In Conversation: Sudheer Kumar Shukla, Research Fellow, Lancet Commission

October 12, 2022

Sudheer is a Research Fellow at the Lancet Commission and currently in the final stage of submitting his Ph.D.with the Jawaharlal Nehru University, New Delhi. He holds M.Phil. degree in Population Studies from IIPS, Mumbai.

I have more than 7 years of research experience, which primarily focuses on health care financing, health systems strengthening, inequality in health behaviours, and economic analysis of health interventions. I have worked on inequalities in health behaviours, and expenditure outcomes, particularly those related to non-communicable diseases and tobacco-related illnesses. I was involved in the preparation of the Human Development Report for Delhi, Daman & Diu and Dadra & Nagar Haveli, ICMR-RSBY Report for Delhi, PACS-RSBY Report for Jharkhand & West Bengal, and the Food & Nutrition Security Report for World Bank, and has been the co-author for chapters on health and nutrition. I worked on several research projects, which were funded by Population Foundation of India, 3ie, Indian Council of Medical Research, ICSSR, ADB, WHO and The World Bank. Health financing is very significant aspect for achieving UHC in India and is relevant to my PhD research, ‘Health shocks and wellbeing among urban lower middle income group: A case study of the NCT of Delhi.’ When I was selected for the commission as Research Fellow, I regarded it as a humble opportunity to learn more about UHC costing and health care systems in India.

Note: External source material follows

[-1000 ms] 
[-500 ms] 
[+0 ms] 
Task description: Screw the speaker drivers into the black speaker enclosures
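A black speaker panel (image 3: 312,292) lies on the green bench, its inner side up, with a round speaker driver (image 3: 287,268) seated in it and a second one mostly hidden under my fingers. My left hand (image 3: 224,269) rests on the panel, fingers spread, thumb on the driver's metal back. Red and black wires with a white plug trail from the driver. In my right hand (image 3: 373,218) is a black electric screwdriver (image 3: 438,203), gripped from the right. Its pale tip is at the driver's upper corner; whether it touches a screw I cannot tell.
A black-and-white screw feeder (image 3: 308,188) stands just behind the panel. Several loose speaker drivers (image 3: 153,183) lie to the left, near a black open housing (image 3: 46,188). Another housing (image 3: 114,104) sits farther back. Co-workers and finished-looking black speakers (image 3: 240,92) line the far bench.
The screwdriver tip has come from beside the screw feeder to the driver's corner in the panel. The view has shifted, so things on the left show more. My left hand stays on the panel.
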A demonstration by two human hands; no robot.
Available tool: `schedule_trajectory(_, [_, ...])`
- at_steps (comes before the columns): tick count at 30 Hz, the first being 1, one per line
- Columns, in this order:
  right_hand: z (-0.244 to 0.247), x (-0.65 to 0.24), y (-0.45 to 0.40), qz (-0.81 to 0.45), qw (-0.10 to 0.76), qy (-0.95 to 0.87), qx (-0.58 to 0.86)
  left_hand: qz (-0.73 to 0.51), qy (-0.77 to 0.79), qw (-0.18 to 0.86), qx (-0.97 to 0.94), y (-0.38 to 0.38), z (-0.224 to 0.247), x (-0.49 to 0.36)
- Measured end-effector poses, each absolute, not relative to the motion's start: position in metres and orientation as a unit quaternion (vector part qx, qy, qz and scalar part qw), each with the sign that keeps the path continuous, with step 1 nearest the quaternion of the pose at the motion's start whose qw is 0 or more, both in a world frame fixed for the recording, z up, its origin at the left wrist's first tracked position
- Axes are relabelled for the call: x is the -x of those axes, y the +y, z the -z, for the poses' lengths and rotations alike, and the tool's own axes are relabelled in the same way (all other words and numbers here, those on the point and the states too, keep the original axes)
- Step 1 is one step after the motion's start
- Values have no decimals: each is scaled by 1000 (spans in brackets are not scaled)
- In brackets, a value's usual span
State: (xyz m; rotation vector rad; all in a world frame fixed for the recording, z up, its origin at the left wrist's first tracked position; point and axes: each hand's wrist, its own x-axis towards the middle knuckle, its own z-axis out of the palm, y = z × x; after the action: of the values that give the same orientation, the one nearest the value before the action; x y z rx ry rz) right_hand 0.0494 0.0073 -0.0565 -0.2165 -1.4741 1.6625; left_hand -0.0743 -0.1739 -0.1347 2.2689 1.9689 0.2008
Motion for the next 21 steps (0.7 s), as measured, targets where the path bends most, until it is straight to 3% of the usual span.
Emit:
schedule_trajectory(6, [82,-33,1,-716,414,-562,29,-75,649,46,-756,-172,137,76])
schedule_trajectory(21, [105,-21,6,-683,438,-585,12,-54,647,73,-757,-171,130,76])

The cost of health care and its equitable distribution are key for achieving UHC in India. A nation’s overall health care capacity depends on an adequate health budget and its distribution. I am interested in pursuing a research and data analyst role in health care policy design. Despite the government’s efforts to ensure health care security for all, rapid epidemiological changes in India, increased public out-of-pocket spending and inequality and ineffectiveness across socioeconomic determinants remain a significant issues. Relevant to the work of the Commission, our research under the leadership of Dr. Nachiket Mor has used several methodologies such as outside-in approach, actuarial approach, normative approach, and inside-out approach to generate an acceptable per capita cost estimate for achieving UHC in India. My work is also connected to the Commission’s Citizen Survey in an effort to better comprehend morbidity trends, out-of-pocket health spending patterns, and health behaviour.

I can visualize the following challenges for achieving UHC in India:

  • Literature suggest the different approaches has been adopted by different countries to achieve UHC depending on their own geographic, socio-economic and political-economic characteristics. Identification and implementation of suitable approach for India will be a key challenge.
  • India has a federal structure of governance with defined jurisdictions for the Central and state governments. Given the constitutional division of responsibilities for health as a subject, the legislation, vision and financing and delivery of health-care services has largely been the preserve of the state governments, albeit with periodic interventions from the Central Government. In such circumstances, effective integration and implementation of UHC provisions will be challenging task especially at sub-national level.
  • As of now, the responsibility for health data gathering is divided among different ministries/agencies or institutions, and coordination has become a challenge due to financial and administrative constraints. For effective integration and implementation as well as monitoring of UHC, the quality and periodicity of data will be the challenge.
  • Greater accountability in the provision and financing of health services will be also a major challenge. Regulatory efforts to ensure quality of health services constitute an ongoing challenge. Further, patient information and protection of patient rights remains a critical challenge in the health sector, even as a number of laws have been enacted to protect patient rights and for grievance redressal related to medical misconduct, over-prescription of drugs and other cases of malpractices.

The commission’s most significant contribution will be to shape the overarching strategy for the UHC programme in India, beginning with its design and continuing through its execution, as well as monitoring and assessment. The commission has the potential to take the initiative necessary to achieve universal health coverage (UHC), not only in India but also in other developing nations, particularly those in Southeast Asian countries.